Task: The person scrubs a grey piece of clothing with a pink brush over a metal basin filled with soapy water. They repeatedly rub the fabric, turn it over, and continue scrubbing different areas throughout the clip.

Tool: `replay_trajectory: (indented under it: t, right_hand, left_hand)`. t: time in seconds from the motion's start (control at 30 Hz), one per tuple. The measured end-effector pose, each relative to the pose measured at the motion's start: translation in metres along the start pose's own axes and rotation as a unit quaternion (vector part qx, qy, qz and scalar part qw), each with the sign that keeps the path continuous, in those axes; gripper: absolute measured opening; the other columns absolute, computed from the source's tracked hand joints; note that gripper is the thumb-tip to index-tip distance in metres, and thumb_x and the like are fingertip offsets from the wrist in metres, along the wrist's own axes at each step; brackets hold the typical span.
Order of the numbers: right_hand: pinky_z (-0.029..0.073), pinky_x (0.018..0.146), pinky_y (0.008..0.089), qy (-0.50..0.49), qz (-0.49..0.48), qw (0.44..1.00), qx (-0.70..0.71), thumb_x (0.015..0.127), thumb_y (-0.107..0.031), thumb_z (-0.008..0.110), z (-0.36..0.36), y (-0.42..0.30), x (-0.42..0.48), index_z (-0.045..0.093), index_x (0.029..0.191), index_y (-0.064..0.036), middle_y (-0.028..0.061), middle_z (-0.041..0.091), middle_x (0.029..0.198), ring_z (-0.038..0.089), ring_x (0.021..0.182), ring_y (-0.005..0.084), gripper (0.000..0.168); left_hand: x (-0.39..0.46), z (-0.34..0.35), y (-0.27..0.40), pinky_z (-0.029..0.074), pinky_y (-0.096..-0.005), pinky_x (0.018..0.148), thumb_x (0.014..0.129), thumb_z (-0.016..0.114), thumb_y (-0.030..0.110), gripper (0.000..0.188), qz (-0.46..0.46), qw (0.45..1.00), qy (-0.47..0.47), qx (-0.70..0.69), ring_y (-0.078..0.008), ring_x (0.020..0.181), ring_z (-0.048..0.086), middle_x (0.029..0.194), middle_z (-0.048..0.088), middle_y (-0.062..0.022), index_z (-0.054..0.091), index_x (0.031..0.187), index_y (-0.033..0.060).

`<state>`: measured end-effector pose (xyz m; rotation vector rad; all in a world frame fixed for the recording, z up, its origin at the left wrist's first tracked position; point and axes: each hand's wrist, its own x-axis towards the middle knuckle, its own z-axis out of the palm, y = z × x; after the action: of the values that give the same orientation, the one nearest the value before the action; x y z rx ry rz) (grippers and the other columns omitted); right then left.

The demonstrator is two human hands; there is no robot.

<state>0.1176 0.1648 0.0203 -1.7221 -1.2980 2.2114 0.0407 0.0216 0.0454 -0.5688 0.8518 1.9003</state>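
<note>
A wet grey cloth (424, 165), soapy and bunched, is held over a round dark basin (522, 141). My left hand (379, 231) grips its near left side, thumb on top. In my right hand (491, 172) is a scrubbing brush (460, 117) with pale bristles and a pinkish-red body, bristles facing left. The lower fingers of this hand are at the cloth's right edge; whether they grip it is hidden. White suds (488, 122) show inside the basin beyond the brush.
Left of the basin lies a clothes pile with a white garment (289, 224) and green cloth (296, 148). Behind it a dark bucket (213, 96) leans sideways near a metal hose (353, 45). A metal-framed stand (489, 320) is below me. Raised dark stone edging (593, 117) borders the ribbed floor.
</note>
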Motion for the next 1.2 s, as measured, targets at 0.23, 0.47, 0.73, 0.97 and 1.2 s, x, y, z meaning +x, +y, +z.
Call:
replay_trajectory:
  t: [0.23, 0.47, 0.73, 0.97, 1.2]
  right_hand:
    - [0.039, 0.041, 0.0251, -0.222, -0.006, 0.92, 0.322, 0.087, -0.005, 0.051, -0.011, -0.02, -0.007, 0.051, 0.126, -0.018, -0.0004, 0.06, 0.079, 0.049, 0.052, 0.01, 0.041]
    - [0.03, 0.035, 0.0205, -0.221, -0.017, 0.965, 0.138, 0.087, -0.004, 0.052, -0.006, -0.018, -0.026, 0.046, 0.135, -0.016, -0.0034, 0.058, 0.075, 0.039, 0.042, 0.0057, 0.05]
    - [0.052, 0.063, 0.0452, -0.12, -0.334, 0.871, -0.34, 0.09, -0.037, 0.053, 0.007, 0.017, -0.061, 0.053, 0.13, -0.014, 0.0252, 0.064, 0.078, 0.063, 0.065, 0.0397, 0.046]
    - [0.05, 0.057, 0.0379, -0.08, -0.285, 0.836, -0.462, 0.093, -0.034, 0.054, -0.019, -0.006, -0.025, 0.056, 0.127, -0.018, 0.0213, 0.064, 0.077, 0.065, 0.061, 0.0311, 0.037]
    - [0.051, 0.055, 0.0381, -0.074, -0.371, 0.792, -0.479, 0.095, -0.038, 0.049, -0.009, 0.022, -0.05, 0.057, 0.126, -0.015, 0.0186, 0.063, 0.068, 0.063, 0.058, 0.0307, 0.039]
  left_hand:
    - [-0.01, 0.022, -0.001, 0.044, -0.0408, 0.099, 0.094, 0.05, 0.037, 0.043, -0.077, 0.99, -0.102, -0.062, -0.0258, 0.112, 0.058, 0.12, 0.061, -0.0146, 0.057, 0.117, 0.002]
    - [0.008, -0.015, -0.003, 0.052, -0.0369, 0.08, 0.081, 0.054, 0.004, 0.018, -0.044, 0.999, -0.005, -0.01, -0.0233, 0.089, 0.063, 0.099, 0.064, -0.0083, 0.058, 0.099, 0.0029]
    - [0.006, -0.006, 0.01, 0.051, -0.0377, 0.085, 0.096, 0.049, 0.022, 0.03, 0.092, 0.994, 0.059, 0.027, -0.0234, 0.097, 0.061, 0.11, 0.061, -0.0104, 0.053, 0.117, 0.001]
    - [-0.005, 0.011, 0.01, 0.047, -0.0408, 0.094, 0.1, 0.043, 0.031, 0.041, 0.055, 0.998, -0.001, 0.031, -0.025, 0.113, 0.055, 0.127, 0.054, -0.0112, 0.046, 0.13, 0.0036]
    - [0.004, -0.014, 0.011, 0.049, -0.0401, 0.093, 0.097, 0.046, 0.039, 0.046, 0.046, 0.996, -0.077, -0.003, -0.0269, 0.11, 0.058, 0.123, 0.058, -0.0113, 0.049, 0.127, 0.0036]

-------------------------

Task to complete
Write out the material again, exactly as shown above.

Answer for the task
Task: The person scrubs a grey piece of clothing with a pink brush over a metal basin filled with soapy water. They repeatedly rub the fabric, turn it over, and continue scrubbing different areas throughout the clip.

Tool: `replay_trajectory: (indented under it: t, right_hand, left_hand)`. t: time in seconds from the motion's start (control at 30 Hz), one per tuple. The measured end-effector pose, each relative to the pose measured at the motion's start: translation in metres along the start pose's own axes and rotation as a unit quaternion (vector part qx, qy, qz and scalar part qw), each with the sign that keeps the path continuous, in those axes; gripper: absolute measured opening; the other columns absolute, computed from the source's tracked hand joints; note that gripper is the thumb-tip to index-tip distance in metres, and thumb_x and the like are fingertip offsets from the wrist in metres, along the wrist's own axes at each step; brackets hold the typical span.
Order of the numbers: right_hand: pinky_z (-0.029..0.073), pinky_x (0.018..0.146), pinky_y (0.008..0.089), qy (-0.50..0.49), qz (-0.49..0.48), qw (0.44..1.00), qx (-0.70..0.71), thumb_x (0.015..0.127), thumb_y (-0.107..0.031), thumb_z (-0.008..0.110), z (-0.36..0.36), y (-0.42..0.30), x (-0.42..0.48), index_z (-0.045..0.093), index_x (0.029..0.191), index_y (-0.064..0.036), middle_y (-0.028..0.061), middle_z (-0.041..0.091), middle_x (0.029..0.198), ring_z (-0.038..0.089), ring_x (0.021..0.182), ring_y (-0.005..0.084), gripper (0.000..0.168); left_hand: x (-0.39..0.46), z (-0.34..0.35), y (-0.27..0.40), pinky_z (-0.029..0.074), pinky_y (-0.096..-0.005), pinky_x (0.018..0.148), thumb_x (0.014..0.129), thumb_z (-0.016..0.114), thumb_y (-0.030..0.110), gripper (0.000..0.188), qz (-0.46..0.46), qw (0.45..1.00), qy (-0.47..0.47), qx (-0.70..0.69), ring_y (-0.078..0.008), ring_x (0.020..0.181), ring_z (-0.048..0.086), middle_x (0.029..0.194), middle_z (-0.048..0.088), middle_y (-0.062..0.022), index_z (-0.054..0.091), index_x (0.031..0.187), index_y (-0.033..0.060).

`<state>`: measured end-effector pose (xyz m; rotation vector rad; all in a world frame fixed for the recording, z up, its origin at the left wrist's first tracked position; point and axes: each hand's wrist, its own x-axis towards the middle knuckle, its own z-axis out of the palm, y = z × x; after the action: of the values that give the same orientation, the one nearest the value before the action; x y z rx ry rz) (grippers and the other columns omitted); right then left.

The demonstrator is two human hands; there is no robot.

<state>0.1176 0.1648 0.0203 -1.7221 -1.2980 2.2114 0.0407 0.0216 0.0454 -0.5688 0.8518 1.9003</state>
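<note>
A wet grey cloth (424, 165), soapy and bunched, is held over a round dark basin (522, 141). My left hand (379, 231) grips its near left side, thumb on top. In my right hand (491, 172) is a scrubbing brush (460, 117) with pale bristles and a pinkish-red body, bristles facing left. The lower fingers of this hand are at the cloth's right edge; whether they grip it is hidden. White suds (488, 122) show inside the basin beyond the brush.
Left of the basin lies a clothes pile with a white garment (289, 224) and green cloth (296, 148). Behind it a dark bucket (213, 96) leans sideways near a metal hose (353, 45). A metal-framed stand (489, 320) is below me. Raised dark stone edging (593, 117) borders the ribbed floor.
</note>
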Motion for the next 1.2 s, as measured, targets at 0.23, 0.47, 0.73, 0.97 and 1.2 s, x, y, z meaning +x, +y, +z.
Call:
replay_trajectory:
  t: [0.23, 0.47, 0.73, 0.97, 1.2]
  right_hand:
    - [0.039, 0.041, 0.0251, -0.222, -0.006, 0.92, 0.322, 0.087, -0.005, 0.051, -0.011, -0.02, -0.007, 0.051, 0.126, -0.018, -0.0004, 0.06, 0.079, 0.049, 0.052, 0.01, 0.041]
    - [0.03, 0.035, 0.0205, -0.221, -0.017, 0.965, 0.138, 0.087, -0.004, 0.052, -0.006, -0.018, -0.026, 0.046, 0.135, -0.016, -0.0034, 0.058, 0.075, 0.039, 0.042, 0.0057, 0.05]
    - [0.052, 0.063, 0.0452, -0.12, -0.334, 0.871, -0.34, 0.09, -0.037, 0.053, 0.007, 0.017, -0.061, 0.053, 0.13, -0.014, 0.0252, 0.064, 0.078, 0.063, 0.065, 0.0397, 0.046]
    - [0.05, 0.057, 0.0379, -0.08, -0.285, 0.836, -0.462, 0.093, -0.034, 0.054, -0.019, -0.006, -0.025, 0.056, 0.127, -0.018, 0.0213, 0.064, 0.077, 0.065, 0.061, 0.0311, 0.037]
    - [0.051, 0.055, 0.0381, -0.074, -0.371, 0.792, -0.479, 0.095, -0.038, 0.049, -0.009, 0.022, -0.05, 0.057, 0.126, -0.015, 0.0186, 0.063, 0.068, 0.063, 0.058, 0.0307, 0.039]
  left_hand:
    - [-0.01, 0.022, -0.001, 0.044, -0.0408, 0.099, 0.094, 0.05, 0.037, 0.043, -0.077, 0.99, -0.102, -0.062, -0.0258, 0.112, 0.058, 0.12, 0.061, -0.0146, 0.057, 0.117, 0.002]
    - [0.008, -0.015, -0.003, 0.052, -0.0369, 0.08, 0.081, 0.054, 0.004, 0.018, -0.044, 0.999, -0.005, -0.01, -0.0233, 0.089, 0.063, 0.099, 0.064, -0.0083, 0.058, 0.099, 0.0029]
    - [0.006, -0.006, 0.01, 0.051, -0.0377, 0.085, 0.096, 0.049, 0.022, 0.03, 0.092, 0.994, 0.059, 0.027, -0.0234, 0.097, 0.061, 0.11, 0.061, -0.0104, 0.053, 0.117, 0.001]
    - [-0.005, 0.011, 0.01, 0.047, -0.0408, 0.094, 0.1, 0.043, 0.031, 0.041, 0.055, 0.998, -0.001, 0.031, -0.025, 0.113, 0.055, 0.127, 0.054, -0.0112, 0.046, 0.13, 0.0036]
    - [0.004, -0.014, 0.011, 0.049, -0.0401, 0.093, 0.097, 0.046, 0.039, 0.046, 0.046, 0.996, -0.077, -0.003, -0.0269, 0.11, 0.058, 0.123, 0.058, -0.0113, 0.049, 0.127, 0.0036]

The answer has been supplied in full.